We sent that letter already on January 10, Rolo told ExplorersWeb.
What really matters
We were fortunate enough to have succeeded in our attempt to climb Cerro Torre - our interest and motivation for the climb was the quality of the experience itself."
An award such as the Piolet d'Or attempts to judge the quality of the experience. But mountaineering is practiced without well-defined governing principles; any attempt to judge the quality of one ascent over another is necessarily very subjective. It is like trying to compare different fruits.
The 'alpinism hierarchy' - federation officials and sponsored climbers - seem to benefit most from such an event," said Garibotti in his letter to the judges. "A 'Grand Prize' enhances the public profile of the activity, justifying money received and money spent. But for the majority, those who practice mountaineering as 'amateurs', the benefits are elusive, perhaps non-existent.
Last year's Piolet d'Or serves as an example: The overpoweringly negative feedback toward the winning Russian team bordered on the xenophobic, resulting in a confrontation that divided climbers rather bringing them closer into a constructive dialogue," he added.
Awarded by French Montagnes Magazine according to the decision of an international jury, its importance makes the Piolet dOr (The Golden Ice Axe) something like the Oscars of Alpinism.
2006 Piolet d'Or jury:
1. Stephen Venables
2. Jannu: Bolotov and Mikhailov
3. Guy Chaumereuil (France), founder of the prize
4. Mike Twid Turner (UK)
5. Pierre Hofmann (Swizerland) GHM
6. Sylvo Karo (Slovenia), Mountain Wilderness International
7. François Marsigny (France)
8. Im Duc Young (Korea)
Montagnes magazine staff.
The American climb on Nanga's Rupal face took six days on the ascent and two days to descend, in alpine style. Vince and Steve summited on September 6, 2005. The summit day lasted 24 hours. They took two days to descent via the Messner route - they reportedly found fixed ropes there, but didn't use them.
In addition to House and Anderson's new route on Nanga's Rupal face, favorites were also Kazakhs Denis Urubko and Serguey Samoilov, who opened a new route on Broad Peaks SW face. They accomplished the feat in unknown terrain, in bad weather conditions and in pure alpine style. They were also the only ones to reach the main summit of Broad Peak in 2005.

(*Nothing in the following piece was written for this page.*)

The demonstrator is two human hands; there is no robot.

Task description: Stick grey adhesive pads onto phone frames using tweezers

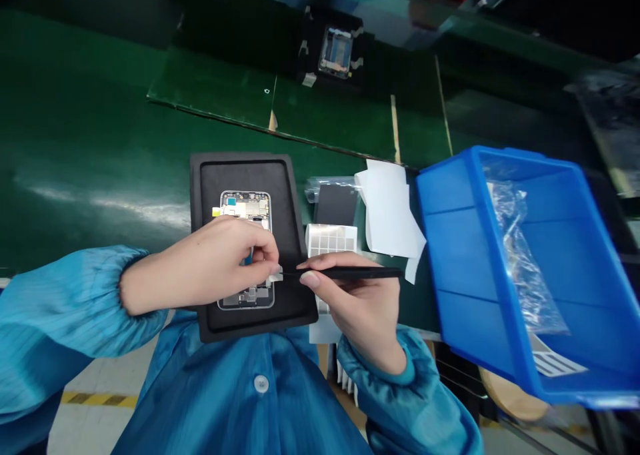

Italians Ermanno Salvaterra and Alessandro Beltrami, and Argentinean (US resident) Rolo Garibotti summited Patagonian Cerro Torre at 11.30 pm on November 13. The trio had to endure two bivouacs on the wall: One on the way up and one right below the summit mushroom after reaching the top. Salvaterra reported the climb was done in alpine style, via a new route the team has called El Arca de los Vientos" (The chest of winds).
At the upper sections of the wall, the climbers traversed from the North face in order to join the Ragni di Lecco route. The team had hoped to complete the first repetition of the controversial route opened by Cesare Maestri and Toni Egger in 1959. Retracing Maestris footsteps, the goal was not only to climb the route, but also check if there were pegs or other rests left by the 59 climbers, to prove they actually climbed the wall. They found no traces and the riddle remains unsolved.
Other candidates for the Piolet d'Or were:
French P. Wagnon, Ch. Trommsdorf, and Y. Graziani for the first climb on Chomo Lonzo's Central summit (Makalu area).
Swiss Ueli Steck for The Khumbu Express combination of solo climbs on Cholatse's North face and Tawoche.
Swiss Robert Jasper and German Stefan Glowacz for a new route on Cerro Murallon, Patagonian Ice Cap.